> What to work on:
List all lines in the material below that contain "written".

> Input for this task:
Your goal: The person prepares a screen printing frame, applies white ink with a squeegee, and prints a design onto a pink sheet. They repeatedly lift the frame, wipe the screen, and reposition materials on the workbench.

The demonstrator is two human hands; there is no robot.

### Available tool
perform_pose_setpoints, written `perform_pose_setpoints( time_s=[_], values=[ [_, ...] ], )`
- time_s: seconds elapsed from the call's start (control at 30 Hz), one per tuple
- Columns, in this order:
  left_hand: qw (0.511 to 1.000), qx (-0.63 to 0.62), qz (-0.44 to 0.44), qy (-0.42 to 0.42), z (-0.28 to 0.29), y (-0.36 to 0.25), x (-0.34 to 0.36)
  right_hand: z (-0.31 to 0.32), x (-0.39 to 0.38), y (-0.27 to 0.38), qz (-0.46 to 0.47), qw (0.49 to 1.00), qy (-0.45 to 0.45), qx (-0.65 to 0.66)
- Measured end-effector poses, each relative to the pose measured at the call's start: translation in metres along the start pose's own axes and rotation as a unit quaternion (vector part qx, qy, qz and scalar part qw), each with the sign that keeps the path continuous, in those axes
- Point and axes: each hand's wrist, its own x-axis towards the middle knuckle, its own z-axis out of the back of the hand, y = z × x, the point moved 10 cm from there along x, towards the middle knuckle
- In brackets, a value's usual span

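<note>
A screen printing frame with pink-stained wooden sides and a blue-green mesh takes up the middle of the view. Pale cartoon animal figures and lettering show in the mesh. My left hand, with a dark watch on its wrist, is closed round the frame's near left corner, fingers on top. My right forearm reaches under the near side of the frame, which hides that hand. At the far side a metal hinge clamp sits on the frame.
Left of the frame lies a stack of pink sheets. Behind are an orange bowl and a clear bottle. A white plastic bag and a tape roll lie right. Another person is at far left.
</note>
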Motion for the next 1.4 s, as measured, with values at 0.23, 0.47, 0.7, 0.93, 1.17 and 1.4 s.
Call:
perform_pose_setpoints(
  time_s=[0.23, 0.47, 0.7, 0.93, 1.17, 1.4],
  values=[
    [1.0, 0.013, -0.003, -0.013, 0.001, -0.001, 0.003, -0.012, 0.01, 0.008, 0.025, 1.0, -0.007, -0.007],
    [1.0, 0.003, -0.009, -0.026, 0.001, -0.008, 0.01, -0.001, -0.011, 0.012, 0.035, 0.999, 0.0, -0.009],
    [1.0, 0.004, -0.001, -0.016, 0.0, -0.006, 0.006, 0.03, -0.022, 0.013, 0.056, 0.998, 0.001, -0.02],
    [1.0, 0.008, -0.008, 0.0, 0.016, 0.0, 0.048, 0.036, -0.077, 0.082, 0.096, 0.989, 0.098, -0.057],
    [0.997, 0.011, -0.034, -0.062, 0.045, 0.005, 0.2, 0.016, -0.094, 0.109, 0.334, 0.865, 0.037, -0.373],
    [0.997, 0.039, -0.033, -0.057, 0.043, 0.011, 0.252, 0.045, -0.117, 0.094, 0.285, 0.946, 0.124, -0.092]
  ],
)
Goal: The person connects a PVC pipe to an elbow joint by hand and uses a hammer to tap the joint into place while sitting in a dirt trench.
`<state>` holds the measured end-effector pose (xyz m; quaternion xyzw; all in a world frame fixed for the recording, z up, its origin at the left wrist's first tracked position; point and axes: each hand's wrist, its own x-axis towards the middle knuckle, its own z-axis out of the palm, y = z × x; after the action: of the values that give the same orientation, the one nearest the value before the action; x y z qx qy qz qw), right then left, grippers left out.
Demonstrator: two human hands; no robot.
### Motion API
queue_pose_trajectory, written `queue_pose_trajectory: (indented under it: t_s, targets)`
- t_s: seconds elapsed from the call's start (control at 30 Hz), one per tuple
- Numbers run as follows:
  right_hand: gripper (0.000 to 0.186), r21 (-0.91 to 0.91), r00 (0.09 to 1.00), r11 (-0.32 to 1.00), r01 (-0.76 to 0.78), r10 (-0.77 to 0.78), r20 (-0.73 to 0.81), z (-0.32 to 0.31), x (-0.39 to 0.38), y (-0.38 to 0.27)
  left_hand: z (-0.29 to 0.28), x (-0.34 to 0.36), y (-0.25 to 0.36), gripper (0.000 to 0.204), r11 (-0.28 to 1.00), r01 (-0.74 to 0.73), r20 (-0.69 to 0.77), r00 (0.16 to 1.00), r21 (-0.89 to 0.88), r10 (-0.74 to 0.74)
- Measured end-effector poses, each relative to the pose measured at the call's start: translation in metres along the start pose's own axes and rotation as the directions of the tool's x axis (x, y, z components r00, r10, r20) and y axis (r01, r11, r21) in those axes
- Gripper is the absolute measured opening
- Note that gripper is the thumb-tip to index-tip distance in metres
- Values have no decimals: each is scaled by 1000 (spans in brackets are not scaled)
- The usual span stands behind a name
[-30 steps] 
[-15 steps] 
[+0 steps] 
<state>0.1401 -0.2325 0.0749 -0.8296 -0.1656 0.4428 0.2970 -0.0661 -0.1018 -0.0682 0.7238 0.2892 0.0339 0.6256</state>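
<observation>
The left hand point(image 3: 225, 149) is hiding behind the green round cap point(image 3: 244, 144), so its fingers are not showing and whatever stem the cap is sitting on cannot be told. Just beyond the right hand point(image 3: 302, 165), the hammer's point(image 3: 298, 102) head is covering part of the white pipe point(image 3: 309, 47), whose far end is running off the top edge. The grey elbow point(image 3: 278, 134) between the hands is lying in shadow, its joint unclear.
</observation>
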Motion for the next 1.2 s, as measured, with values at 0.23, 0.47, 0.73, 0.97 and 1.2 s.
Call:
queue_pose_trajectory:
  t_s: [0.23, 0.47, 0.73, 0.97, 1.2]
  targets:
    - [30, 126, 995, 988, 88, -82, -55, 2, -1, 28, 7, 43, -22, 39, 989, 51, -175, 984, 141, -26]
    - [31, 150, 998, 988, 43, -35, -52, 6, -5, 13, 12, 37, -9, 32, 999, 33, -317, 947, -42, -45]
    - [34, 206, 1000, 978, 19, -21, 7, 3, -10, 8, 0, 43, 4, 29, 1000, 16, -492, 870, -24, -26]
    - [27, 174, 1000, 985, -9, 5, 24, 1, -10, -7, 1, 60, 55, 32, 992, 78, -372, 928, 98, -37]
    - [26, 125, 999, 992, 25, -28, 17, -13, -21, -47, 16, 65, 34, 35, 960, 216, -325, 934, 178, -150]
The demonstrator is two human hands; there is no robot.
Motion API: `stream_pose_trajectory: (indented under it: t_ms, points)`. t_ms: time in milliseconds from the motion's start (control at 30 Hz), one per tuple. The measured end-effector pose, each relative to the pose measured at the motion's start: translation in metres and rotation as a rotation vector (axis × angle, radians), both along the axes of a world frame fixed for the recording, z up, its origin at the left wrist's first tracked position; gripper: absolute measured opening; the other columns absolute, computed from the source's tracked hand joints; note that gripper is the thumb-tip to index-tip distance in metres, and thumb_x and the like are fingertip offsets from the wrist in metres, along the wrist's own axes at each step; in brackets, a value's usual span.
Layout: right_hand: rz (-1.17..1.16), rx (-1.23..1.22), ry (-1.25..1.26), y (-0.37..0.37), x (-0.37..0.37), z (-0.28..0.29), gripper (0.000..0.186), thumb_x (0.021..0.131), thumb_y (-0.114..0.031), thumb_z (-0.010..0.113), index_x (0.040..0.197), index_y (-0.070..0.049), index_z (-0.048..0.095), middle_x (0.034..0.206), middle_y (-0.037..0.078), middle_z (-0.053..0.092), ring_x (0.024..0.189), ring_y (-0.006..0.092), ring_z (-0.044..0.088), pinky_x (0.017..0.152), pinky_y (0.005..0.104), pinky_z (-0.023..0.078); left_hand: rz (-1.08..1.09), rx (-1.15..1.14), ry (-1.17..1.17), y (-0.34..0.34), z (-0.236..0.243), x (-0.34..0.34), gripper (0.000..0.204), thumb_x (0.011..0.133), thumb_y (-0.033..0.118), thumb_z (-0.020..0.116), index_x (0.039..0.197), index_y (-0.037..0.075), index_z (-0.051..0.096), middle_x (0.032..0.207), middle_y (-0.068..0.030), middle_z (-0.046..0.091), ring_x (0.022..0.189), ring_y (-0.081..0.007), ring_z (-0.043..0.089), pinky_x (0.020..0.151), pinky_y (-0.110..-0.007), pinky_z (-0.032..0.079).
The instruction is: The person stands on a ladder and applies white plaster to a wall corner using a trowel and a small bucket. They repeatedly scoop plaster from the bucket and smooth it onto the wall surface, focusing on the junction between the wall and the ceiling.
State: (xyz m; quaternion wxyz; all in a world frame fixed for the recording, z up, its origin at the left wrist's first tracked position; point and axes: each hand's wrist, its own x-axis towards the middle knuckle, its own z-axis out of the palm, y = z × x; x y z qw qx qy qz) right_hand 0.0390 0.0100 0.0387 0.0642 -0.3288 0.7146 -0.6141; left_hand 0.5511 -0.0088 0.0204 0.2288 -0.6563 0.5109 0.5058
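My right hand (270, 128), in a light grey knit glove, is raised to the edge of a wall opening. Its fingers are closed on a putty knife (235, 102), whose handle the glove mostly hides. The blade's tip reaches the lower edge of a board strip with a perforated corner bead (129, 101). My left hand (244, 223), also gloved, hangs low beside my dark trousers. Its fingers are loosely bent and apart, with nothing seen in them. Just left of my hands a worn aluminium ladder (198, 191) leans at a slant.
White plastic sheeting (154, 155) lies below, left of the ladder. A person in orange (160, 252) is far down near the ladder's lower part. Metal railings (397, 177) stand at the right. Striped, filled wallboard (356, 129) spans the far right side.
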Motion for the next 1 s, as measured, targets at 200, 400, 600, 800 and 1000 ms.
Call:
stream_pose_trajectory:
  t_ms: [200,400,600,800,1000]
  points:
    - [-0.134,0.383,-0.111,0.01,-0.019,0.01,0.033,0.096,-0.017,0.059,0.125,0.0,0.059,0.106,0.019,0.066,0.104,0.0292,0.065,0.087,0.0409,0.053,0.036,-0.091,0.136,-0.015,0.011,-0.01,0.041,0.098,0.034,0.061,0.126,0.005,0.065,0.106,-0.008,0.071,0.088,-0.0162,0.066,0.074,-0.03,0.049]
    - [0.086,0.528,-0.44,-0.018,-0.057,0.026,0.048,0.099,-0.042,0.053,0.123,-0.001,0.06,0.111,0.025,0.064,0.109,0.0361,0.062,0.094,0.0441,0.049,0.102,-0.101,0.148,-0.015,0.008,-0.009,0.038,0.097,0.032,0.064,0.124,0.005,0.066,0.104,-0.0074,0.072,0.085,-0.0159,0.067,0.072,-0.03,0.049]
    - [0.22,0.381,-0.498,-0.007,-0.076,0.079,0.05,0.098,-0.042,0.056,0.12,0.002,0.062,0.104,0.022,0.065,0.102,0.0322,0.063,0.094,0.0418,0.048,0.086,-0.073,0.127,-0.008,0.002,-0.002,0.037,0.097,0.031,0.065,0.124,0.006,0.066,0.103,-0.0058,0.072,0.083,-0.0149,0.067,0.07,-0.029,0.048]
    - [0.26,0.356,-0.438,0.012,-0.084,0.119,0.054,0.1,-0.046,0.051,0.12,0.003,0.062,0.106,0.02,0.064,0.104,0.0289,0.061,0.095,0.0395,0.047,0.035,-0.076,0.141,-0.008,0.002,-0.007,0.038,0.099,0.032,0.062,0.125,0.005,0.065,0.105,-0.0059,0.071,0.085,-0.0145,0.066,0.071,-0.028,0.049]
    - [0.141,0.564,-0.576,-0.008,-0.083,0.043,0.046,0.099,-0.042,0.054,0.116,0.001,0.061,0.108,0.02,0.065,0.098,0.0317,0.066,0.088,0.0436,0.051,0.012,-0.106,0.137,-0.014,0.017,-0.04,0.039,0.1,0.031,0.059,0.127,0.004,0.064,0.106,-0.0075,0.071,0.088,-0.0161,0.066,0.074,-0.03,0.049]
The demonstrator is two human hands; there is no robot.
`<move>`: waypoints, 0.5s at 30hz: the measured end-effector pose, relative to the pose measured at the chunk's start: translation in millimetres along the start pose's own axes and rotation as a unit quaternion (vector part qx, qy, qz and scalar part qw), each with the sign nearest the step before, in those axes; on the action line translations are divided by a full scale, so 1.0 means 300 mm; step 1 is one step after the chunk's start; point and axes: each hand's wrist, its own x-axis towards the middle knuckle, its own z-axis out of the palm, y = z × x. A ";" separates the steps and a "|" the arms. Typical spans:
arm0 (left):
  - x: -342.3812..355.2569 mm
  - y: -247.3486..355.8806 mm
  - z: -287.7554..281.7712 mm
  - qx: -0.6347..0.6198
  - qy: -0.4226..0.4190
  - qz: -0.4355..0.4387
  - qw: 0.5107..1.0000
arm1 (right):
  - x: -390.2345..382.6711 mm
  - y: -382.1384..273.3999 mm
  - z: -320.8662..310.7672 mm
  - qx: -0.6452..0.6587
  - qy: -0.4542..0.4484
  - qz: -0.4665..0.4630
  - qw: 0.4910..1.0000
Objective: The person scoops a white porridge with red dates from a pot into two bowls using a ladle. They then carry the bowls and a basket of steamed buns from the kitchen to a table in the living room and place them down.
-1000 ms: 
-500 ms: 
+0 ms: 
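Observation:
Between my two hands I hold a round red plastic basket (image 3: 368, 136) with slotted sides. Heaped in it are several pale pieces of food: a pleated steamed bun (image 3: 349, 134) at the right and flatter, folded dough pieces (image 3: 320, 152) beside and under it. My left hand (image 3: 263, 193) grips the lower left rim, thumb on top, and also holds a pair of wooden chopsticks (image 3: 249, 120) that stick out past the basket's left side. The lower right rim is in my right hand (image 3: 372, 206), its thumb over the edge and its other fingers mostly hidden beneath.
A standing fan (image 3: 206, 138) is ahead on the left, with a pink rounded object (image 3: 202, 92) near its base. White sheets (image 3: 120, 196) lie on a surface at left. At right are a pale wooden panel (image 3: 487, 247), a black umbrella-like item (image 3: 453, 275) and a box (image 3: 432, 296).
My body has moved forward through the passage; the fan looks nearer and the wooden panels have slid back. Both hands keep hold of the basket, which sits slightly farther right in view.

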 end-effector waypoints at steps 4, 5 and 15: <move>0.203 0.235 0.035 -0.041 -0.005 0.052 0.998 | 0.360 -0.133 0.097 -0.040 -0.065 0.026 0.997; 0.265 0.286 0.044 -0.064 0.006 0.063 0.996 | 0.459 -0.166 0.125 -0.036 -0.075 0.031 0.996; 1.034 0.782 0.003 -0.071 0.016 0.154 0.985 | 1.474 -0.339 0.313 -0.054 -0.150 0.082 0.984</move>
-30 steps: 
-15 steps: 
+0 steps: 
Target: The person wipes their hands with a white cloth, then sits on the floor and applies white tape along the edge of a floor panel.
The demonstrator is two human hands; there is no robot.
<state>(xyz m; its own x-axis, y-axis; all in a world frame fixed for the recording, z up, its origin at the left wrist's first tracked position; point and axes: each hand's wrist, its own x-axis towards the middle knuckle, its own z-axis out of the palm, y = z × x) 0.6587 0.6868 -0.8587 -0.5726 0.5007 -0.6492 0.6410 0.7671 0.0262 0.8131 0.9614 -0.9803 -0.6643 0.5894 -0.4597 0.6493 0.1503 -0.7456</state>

> Answer section:
perform_pose_setpoints, written `perform_pose_setpoints( time_s=[_], values=[ [_, ...] ], )`
queue_pose_trajectory, written `queue_pose_trajectory: (indented under it: t_s, targets)`

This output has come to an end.